- _Assignment_:
Somewhere below, one line contains "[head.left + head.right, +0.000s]" and a later line contains "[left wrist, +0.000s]". Output those two lines and everything between them exactly, and nothing else.

- _Given data_:
↓

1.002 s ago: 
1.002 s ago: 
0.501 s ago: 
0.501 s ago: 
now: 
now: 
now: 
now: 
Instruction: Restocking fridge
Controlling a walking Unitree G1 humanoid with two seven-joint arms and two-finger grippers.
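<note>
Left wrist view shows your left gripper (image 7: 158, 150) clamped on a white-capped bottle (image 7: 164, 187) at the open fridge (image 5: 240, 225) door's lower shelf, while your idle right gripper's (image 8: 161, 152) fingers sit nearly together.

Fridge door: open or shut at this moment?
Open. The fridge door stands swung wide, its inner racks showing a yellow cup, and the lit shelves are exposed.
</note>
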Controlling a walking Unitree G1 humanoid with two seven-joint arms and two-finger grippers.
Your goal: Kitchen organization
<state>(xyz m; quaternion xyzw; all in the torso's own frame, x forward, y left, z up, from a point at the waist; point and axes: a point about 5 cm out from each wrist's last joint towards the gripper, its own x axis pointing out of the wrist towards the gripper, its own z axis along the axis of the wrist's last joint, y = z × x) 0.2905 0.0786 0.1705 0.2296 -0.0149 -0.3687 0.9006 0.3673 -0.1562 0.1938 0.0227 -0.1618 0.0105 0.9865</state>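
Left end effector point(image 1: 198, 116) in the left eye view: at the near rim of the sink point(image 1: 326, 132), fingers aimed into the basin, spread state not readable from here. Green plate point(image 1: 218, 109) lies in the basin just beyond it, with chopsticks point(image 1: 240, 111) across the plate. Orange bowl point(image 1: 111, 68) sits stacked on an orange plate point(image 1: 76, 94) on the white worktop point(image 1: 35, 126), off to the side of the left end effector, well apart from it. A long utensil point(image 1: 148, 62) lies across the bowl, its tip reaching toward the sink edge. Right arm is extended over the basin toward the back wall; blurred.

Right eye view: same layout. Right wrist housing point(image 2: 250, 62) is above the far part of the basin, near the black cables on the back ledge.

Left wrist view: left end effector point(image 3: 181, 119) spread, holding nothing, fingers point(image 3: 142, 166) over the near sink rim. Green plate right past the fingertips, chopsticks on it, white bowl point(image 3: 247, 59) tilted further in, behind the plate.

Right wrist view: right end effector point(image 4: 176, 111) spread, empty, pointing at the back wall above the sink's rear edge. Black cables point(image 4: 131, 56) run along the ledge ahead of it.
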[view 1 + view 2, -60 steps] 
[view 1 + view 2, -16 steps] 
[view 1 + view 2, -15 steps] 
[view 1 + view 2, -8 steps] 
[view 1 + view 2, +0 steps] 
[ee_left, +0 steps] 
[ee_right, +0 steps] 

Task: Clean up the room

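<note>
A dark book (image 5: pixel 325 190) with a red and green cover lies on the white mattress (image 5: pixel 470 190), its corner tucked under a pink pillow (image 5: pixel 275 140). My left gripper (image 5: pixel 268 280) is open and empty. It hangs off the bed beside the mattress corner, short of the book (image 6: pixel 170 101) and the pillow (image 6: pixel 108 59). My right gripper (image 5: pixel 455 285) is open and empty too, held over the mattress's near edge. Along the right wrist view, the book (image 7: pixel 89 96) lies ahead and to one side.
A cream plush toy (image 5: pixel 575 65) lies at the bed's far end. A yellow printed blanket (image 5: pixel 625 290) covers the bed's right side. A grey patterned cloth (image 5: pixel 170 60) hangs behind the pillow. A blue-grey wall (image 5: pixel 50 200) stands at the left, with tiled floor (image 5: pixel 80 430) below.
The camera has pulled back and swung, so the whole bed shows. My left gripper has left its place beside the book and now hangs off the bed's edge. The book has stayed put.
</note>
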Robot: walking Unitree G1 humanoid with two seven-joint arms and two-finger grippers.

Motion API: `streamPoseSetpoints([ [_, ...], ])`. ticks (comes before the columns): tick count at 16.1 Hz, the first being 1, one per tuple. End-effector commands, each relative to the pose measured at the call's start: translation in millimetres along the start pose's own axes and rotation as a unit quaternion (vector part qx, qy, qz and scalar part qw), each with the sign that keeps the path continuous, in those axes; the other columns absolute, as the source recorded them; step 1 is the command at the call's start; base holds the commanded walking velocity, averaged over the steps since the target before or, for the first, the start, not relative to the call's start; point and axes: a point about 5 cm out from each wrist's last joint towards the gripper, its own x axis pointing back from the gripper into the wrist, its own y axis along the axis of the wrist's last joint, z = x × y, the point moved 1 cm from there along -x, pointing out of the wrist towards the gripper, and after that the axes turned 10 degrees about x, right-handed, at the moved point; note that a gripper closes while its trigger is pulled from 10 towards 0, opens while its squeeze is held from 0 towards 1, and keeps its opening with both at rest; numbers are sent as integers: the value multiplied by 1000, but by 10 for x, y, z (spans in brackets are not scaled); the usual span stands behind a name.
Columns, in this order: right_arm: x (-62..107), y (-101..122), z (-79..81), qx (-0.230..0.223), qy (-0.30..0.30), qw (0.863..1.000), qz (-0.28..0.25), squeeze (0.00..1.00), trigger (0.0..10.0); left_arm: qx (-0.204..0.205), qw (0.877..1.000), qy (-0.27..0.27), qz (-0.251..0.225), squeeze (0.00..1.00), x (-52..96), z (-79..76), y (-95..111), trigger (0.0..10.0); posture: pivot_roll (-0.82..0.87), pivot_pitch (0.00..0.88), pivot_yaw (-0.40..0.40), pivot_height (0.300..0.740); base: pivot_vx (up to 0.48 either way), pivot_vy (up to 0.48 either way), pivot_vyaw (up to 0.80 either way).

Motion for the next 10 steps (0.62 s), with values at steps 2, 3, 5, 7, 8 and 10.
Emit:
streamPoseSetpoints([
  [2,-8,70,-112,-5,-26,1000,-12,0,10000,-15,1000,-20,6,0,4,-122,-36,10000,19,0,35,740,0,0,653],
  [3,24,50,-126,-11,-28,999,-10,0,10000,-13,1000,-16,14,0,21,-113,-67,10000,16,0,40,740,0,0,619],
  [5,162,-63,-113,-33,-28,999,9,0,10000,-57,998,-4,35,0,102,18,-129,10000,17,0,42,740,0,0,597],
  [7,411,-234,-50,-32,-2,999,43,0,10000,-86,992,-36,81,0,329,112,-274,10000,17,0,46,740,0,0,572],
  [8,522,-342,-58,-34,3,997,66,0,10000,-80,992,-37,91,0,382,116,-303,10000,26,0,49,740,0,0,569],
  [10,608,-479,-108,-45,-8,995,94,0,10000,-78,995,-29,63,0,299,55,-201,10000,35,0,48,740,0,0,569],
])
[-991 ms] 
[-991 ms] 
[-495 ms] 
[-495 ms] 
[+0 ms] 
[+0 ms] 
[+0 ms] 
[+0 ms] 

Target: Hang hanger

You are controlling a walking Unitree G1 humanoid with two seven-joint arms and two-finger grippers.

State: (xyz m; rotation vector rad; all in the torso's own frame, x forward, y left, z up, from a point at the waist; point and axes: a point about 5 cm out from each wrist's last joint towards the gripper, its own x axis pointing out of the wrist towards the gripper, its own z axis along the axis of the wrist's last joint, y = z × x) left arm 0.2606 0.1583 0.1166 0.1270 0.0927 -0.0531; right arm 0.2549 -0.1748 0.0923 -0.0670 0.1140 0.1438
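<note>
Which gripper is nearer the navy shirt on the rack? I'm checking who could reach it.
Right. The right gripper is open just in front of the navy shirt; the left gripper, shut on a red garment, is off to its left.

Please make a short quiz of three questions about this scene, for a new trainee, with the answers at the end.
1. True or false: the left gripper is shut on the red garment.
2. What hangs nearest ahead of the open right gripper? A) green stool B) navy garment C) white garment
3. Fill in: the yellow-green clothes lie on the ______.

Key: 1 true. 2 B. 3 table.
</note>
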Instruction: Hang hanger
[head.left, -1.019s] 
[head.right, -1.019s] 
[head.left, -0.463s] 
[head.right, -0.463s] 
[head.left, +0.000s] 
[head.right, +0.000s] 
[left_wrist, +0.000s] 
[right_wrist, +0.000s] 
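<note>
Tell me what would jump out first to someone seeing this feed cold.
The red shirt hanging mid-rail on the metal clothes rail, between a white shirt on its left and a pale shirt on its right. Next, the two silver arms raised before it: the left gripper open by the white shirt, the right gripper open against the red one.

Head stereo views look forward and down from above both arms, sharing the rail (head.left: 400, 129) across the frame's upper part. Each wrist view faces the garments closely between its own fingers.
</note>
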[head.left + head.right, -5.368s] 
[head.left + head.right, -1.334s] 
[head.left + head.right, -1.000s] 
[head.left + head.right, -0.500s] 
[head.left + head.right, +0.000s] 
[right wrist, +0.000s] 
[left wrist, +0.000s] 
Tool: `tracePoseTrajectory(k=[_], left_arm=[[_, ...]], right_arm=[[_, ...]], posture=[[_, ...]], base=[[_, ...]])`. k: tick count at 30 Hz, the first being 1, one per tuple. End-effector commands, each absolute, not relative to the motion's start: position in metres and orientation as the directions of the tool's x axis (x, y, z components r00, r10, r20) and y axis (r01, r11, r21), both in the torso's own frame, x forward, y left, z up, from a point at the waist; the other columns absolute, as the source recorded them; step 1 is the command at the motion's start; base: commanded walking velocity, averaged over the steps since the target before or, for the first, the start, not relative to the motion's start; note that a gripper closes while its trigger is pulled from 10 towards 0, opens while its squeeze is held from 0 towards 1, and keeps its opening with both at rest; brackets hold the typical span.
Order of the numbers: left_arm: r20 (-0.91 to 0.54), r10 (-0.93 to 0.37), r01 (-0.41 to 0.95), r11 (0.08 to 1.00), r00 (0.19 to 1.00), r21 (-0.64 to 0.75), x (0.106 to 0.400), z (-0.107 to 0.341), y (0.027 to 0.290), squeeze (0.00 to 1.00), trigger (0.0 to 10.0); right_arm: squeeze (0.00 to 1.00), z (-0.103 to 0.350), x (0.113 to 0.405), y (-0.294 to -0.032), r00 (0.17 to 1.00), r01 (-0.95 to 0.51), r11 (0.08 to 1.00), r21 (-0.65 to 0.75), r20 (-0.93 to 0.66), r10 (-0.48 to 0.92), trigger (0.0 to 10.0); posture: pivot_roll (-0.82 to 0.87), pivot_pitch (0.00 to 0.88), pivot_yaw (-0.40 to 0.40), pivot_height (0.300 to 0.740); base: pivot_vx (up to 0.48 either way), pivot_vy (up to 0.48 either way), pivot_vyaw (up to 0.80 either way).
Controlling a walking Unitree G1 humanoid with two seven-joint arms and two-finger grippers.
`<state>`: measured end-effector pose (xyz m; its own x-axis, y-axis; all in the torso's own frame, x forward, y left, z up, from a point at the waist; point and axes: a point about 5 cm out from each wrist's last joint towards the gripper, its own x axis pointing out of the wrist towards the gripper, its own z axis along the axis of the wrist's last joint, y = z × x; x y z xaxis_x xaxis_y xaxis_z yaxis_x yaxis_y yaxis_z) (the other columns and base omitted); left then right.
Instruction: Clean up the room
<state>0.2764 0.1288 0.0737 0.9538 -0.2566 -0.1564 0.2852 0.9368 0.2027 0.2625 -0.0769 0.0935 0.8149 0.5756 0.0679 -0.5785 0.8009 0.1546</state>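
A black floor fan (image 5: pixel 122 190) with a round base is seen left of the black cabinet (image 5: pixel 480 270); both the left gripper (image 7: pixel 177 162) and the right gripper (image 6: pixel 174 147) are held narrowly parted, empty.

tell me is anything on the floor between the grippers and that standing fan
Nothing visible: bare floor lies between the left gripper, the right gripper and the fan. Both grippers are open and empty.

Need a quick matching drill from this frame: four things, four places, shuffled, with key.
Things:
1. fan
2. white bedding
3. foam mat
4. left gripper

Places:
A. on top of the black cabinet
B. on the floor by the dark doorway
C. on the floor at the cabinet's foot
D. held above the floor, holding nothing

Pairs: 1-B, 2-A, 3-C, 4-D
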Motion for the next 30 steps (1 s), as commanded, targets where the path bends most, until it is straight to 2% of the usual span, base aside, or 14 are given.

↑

- _The completed task_:
[head.left + head.right, +0.000s] 
[right wrist, +0.000s] 
[left wrist, +0.000s] 

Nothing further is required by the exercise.